● **Activity**
The response should consist of the data below, copied exactly, with no pictures in it.

(Beginning of Source data)

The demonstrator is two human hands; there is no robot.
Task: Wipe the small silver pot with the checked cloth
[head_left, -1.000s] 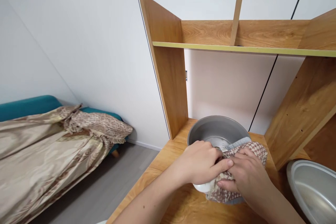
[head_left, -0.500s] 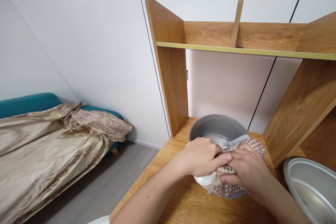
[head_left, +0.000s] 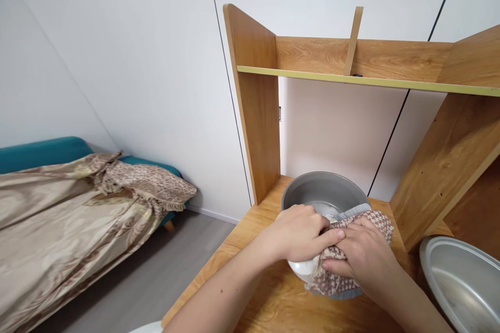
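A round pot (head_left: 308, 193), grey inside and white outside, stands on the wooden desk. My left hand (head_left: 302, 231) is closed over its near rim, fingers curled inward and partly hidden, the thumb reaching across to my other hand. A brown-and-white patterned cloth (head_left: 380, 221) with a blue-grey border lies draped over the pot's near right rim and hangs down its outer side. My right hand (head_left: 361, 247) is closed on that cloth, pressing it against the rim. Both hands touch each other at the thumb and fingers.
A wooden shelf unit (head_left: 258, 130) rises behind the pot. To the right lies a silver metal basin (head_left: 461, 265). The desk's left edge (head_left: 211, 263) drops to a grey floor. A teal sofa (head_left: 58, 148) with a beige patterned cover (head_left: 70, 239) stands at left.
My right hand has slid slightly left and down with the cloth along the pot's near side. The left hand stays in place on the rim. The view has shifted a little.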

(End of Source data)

● **Expected output**
The demonstrator is two human hands; there is no robot.
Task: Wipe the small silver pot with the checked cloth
[head_left, -1.000s] 
[head_left, -0.500s] 
[head_left, +0.000s] 
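A round pot (head_left: 308, 193), grey inside and white outside, stands on the wooden desk. My left hand (head_left: 302, 231) is closed over its near rim, fingers curled inward and partly hidden, the thumb reaching across to my other hand. A brown-and-white patterned cloth (head_left: 380, 221) with a blue-grey border lies draped over the pot's near right rim and hangs down its outer side. My right hand (head_left: 361, 247) is closed on that cloth, pressing it against the rim. Both hands touch each other at the thumb and fingers.
A wooden shelf unit (head_left: 258, 130) rises behind the pot. To the right lies a silver metal basin (head_left: 461, 265). The desk's left edge (head_left: 211, 263) drops to a grey floor. A teal sofa (head_left: 58, 148) with a beige patterned cover (head_left: 70, 239) stands at left.
My right hand has slid slightly left and down with the cloth along the pot's near side. The left hand stays in place on the rim. The view has shifted a little.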

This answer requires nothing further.